You Give me Fever
It’s that wonderful time of year again here in the Garden Province. The mild winter is providing us with warm days and cool evenings. The mossies have abated somewhat as has the humidity; the clouds tower into the sky out on the horizon over the warm Mozambique current and Natalians stir themselves from their summer sloth and Natal Fever goes into remission.
This part of the world is known for its fevers. We have, or had, the usual afflictions that kept all but the bold at bay. Such nasties as malaria and that which felled my Grandfather and a goodly number of his brothers and sisters – enteric fever- or typhoid as it is now known. ‘Fever’ conjures up mental pictures of pallid, sweating, emaciated patients prostrate on their sick beds surrounded by anxious kinfolk watching a hapless doctor taking the pulse. Such was the subject of many Victorian paintings and posed photographs entitled ‘Fading Away’ or some such other melancholic caption.
But Fevers come in many forms. Being the unique place that this is some strange maladies stalk our fair corner of South Africa. These produce high passions rather than laying one low; for we are, at present, in the midst of all manner of Fevers.
We have just had ‘Comrades Fever’ where thousands of otherwise normal folk ran from Pietermaritzburg down to Durban; all 90 kilometres of it. When enquiring kindly as to why your office acquaintance is walking with a strange gait the invariable answer is ‘I did the Comrades on Thursday’. Etiquette then requires the usual enquiry ‘Did you finish and have a good run’ , ‘No…it was alright…came 10898 in under eleven hours’ (We South Africans start most affirmative answers with ‘No’ It's our little thing you know.)
Strangely the finish of the ‘Comrades’ rather resembles the results of the plague with pale, pallid etc…..sweating people in-extremis dropping like flies. I believe the last of the worst cases was released from hospital yesterday.

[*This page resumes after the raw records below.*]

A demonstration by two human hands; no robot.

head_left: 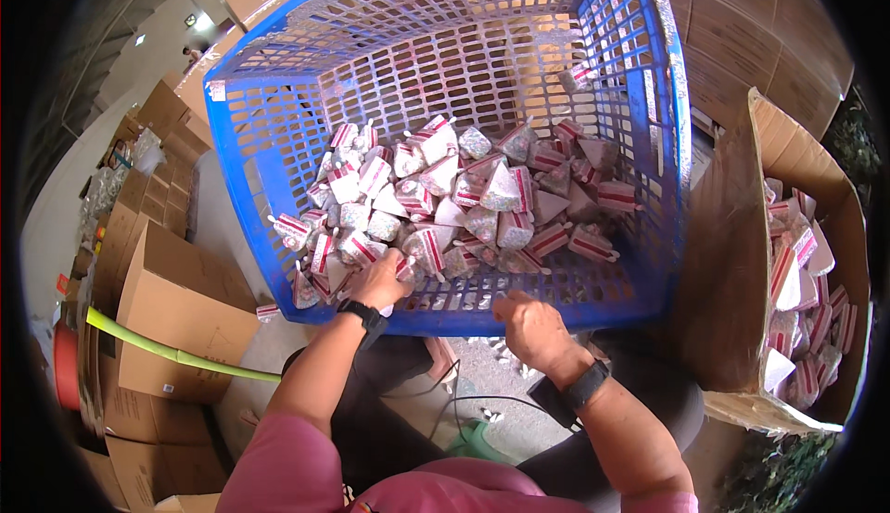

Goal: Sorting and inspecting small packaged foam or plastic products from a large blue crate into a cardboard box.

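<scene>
Blue plastic lattice crate (278, 161): large, tilted toward the person, open top facing the camera; near rim low in the view.

Contents: heap of small triangular packets (464, 202), silvery speckled with red-and-white striped ends, piled against the crate's lower wall and spread across its middle. One stray packet (577, 77) sits higher up against the right wall.

Left hand (378, 279): reaches over the near rim into the left part of the heap, fingers curled down among the packets and touching them. Whether it has closed on any one packet cannot be told. Black watch (363, 315) on the wrist.

Right hand (530, 326): at the crate's near rim, just right of centre, knuckles up and fingers bent; it rests at or just outside the rim, and what it grasps, if anything, is hidden. Black band (586, 385) on the wrist.

Cardboard box (732, 263): open, just right of the crate, part-filled with more of the same packets (802, 300).

Left side: stacked cardboard cartons (176, 309), a yellow-green hose (167, 354) running across them.

Lower edge: pink sleeves (278, 476), dark trousers, grey floor between the knees.
</scene>
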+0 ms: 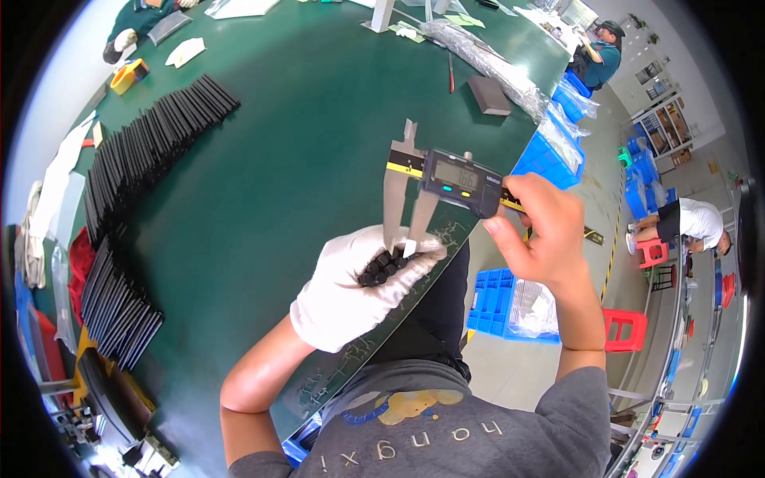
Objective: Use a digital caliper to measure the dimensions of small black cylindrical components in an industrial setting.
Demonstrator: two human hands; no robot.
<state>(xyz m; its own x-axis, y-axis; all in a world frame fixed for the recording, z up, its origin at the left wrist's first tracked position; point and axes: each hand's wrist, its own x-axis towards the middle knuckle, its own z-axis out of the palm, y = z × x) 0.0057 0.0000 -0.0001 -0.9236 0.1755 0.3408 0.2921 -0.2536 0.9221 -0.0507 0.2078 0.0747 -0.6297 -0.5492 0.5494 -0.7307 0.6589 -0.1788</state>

At the moment we are in the delirium of ‘Sardine Fever’. Huge shoals of the little silver fish gather off the shores of the Wild Coast and then make their way up past KwaZulu-Natal. Now we are not talking about shoals a few metres long but up to 35 kilometres long and a ‘free-bee’ of gigantic proportions – for all. All manner of game fish, birds, sharks and porpoises dine to their fill for days on end. Now this is understandable as the food-chain is part of nature’s way and the frenzy out at sea is normal. But if you want to see abnormal behaviour be on hand when a shoal ‘beaches’ and the humans get involved. All rational behaviour and decorum is set aside; nearby businesses are abandoned and even trains have been known to stop. People plunge into the surf with waste-paper baskets, sacks, cardboard boxes and buckets. Shirts, skirts, aprons and saris become instant fish catching devices. People who have never ever fished (let alone gutted one for cooking) carry off their booty in a state of high agitation and pride. A free hand-out from nature is taken very seriously in this part of the world.
The next fever to be visited upon us is ‘July Fever’. Yes the ‘sport of kings’; the annual running of the Durban July Handicap horse race at the Greyville Race Course. This particular event sadly no longer afflicts the general populace as it once did. We seem to have slipped into an Orwellian new age where TV, Cane and Coke and the Lotto suffice to keep the masses content and at bay. Once every office had a ‘July Sweepstake’ until this practice was banned by the Government on advice from the Dutch Reformed Church who said it was sinful and causing droughts in the Free State. So keen was interest that even if you were not at the race one had to listen to Ernie Duffield’s commentary on the wireless. Oh the suspense as they vanished behind the Drill Hall and the fast-talking Ernie had to pause for a moment or two.
Those who sought refuge from the endless ‘July’ talk, and the race itself, took themselves off to a Saturday afternoon bioscope to watch ‘Seven Brides for Seven Brothers’ or such like. Just as Howard Keel broke into ‘Bless your Beautiful Hide’ the race results would be flashed up onto the screen and superimposed over Mr Keel’s face and all. The subsequent babble of conversation would enrage the connoisseurs of the Hollywood Musical by reminding them that horses were doing things just across town other than taking the brothers a-courting to the next farm.
None-the-less the July is still a major event even though many at the course never actually see the race. The comforts of the hospitality tents where the champagne flows tends to distract many from the purpose of the day. The purpose of the day? Ah well I suppose that’s a moot point.
The ‘Winter Season’ will soon pass. Order will be restored as summer eventually returns and all true Natalians return to our time honoured existence of ‘looking lazy at the sea’. Let our special condition ‘Natal Fever’ apply its palliative balm to us all. After the current few months pestilence and plague of frenetic activity we need the rest.